# What the task asks
All of the data that follows needs to be printed again, exactly as it reads.

--- The data Enclosed Below ---

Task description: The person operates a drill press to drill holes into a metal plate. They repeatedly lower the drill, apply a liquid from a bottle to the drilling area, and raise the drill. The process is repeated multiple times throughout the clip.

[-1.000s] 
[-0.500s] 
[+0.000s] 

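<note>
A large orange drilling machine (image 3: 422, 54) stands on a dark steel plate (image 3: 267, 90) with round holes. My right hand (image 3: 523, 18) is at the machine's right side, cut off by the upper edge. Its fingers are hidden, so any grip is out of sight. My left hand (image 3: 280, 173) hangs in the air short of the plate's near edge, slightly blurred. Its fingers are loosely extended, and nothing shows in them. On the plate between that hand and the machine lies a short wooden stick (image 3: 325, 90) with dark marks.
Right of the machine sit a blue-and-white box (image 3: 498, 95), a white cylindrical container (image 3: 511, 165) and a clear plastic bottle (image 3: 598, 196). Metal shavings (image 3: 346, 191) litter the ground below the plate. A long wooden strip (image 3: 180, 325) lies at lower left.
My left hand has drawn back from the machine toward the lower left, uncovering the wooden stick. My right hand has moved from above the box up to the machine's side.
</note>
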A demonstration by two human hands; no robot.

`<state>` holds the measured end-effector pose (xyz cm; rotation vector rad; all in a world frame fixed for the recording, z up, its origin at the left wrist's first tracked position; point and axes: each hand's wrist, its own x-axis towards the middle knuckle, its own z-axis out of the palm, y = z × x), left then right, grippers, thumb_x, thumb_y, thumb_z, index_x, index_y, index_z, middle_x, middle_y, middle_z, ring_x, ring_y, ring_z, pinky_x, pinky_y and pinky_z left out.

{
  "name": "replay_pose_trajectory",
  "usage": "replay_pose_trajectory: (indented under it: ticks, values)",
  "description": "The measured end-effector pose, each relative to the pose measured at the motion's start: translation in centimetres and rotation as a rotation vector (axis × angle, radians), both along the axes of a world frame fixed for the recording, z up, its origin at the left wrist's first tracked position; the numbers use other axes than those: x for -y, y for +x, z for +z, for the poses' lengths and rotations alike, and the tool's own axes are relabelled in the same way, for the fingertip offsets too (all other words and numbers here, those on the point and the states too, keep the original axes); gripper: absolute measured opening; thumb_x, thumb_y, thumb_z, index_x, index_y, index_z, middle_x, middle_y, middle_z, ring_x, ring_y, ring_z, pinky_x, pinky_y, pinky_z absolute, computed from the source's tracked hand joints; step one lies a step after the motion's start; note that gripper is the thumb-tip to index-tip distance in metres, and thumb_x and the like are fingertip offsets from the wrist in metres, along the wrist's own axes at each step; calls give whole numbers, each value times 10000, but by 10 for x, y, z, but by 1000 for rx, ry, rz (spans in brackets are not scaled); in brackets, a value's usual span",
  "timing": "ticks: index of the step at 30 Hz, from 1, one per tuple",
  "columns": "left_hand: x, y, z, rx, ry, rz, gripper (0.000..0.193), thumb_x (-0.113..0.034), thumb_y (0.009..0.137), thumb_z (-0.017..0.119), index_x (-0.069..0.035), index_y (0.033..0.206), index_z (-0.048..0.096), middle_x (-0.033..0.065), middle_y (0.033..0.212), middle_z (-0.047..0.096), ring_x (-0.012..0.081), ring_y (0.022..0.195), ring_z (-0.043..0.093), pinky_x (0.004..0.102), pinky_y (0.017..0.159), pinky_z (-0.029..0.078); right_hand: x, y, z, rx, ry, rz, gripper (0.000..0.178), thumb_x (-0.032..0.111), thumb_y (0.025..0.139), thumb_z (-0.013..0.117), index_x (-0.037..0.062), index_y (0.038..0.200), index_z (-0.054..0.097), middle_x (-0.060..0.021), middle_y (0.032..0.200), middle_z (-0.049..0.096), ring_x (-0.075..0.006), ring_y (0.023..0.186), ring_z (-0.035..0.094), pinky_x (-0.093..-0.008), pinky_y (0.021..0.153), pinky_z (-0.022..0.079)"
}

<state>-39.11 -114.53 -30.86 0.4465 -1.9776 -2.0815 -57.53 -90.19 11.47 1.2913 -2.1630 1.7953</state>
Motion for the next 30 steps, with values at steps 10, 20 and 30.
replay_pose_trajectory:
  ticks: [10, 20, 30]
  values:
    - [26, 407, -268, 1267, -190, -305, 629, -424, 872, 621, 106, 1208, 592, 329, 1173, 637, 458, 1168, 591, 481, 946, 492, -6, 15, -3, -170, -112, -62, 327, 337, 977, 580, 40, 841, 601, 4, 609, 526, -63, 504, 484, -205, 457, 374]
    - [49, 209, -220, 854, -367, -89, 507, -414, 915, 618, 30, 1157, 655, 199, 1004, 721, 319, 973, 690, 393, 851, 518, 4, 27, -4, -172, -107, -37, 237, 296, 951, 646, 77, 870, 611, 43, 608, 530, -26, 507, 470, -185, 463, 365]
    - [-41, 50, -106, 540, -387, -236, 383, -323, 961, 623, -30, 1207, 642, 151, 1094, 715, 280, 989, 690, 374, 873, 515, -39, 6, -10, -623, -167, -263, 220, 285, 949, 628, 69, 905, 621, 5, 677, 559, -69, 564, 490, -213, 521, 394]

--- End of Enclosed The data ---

# Written response
Task description: The person operates a drill press to drill holes into a metal plate. They repeatedly lower the drill, apply a liquid from a bottle to the drilling area, and raise the drill. The process is repeated multiple times throughout the clip.

[-1.000s] 
[-0.500s] 
[+0.000s] 

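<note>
A large orange drilling machine (image 3: 422, 54) stands on a dark steel plate (image 3: 267, 90) with round holes. My right hand (image 3: 523, 18) is at the machine's right side, cut off by the upper edge. Its fingers are hidden, so any grip is out of sight. My left hand (image 3: 280, 173) hangs in the air short of the plate's near edge, slightly blurred. Its fingers are loosely extended, and nothing shows in them. On the plate between that hand and the machine lies a short wooden stick (image 3: 325, 90) with dark marks.
Right of the machine sit a blue-and-white box (image 3: 498, 95), a white cylindrical container (image 3: 511, 165) and a clear plastic bottle (image 3: 598, 196). Metal shavings (image 3: 346, 191) litter the ground below the plate. A long wooden strip (image 3: 180, 325) lies at lower left.
My left hand has drawn back from the machine toward the lower left, uncovering the wooden stick. My right hand has moved from above the box up to the machine's side.
</note>
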A demonstration by two human hands; no robot.

`<state>` holds the measured end-effector pose (xyz cm; rotation vector rad; all in a world frame fixed for the recording, z up, its origin at the left wrist's first tracked position; point and axes: each hand's wrist, its own x-axis towards the middle knuckle, its own z-axis out of the palm, y = z × x), left then right, grippers, thumb_x, thumb_y, thumb_z, index_x, index_y, index_z, middle_x, middle_y, middle_z, ring_x, ring_y, ring_z, pinky_x, pinky_y and pinky_z left out.

{
  "name": "replay_pose_trajectory",
  "usage": "replay_pose_trajectory: (indented under it: ticks, values)",
  "description": "The measured end-effector pose, each relative to the pose measured at the motion's start: translation in centimetres and rotation as a rotation vector (axis × angle, radians), both along the axes of a world frame fixed for the recording, z up, its origin at the left wrist's first tracked position; the numbers use other axes than those: x for -y, y for +x, z for +z, for the poses' lengths and rotations alike, and the tool's own axes are relabelled in the same way, for the fingertip offsets too (all other words and numbers here, those on the point and the states too, keep the original axes); gripper: absolute measured opening; thumb_x, thumb_y, thumb_z, index_x, index_y, index_z, middle_x, middle_y, middle_z, ring_x, ring_y, ring_z, pinky_x, pinky_y, pinky_z absolute, computed from the source's tracked hand joints; step one lies a step after the motion's start; note that gripper is the thumb-tip to index-tip distance in metres, and thumb_x and the like are fingertip offsets from the wrist in metres, along the wrist's own axes at each step; calls give whole numbers, each value times 10000, but by 10 for x, y, z, but by 1000 for rx, ry, rz (spans in brackets are not scaled); in brackets, a value's usual span",
  "timing": "ticks: index of the step at 30 Hz, from 1, one per tuple",
  "columns": "left_hand: x, y, z, rx, ry, rz, gripper (0.000..0.193), thumb_x (-0.113..0.034), thumb_y (0.009..0.137), thumb_z (-0.017..0.119), index_x (-0.069..0.035), index_y (0.033..0.206), index_z (-0.048..0.096), middle_x (-0.033..0.065), middle_y (0.033..0.212), middle_z (-0.047..0.096), ring_x (-0.012..0.081), ring_y (0.022..0.195), ring_z (-0.043..0.093), pinky_x (0.004..0.102), pinky_y (0.017..0.159), pinky_z (-0.029..0.078); right_hand: x, y, z, rx, ry, rz, gripper (0.000..0.178), thumb_x (-0.032..0.111), thumb_y (0.025..0.139), thumb_z (-0.013..0.117), index_x (-0.037..0.062), index_y (0.038..0.200), index_z (-0.054..0.097), middle_x (-0.060..0.021), middle_y (0.032..0.200), middle_z (-0.049..0.096), ring_x (-0.075..0.006), ring_y (0.023..0.186), ring_z (-0.035..0.094), pinky_x (-0.093..-0.008), pinky_y (0.021..0.153), pinky_z (-0.022..0.079)"
}

<state>-39.11 -114.53 -30.86 0.4465 -1.9776 -2.0815 -57.53 -90.19 11.47 1.2913 -2.1630 1.7953</state>
Motion for the next 30 steps, with values at steps 10, 20 and 30.
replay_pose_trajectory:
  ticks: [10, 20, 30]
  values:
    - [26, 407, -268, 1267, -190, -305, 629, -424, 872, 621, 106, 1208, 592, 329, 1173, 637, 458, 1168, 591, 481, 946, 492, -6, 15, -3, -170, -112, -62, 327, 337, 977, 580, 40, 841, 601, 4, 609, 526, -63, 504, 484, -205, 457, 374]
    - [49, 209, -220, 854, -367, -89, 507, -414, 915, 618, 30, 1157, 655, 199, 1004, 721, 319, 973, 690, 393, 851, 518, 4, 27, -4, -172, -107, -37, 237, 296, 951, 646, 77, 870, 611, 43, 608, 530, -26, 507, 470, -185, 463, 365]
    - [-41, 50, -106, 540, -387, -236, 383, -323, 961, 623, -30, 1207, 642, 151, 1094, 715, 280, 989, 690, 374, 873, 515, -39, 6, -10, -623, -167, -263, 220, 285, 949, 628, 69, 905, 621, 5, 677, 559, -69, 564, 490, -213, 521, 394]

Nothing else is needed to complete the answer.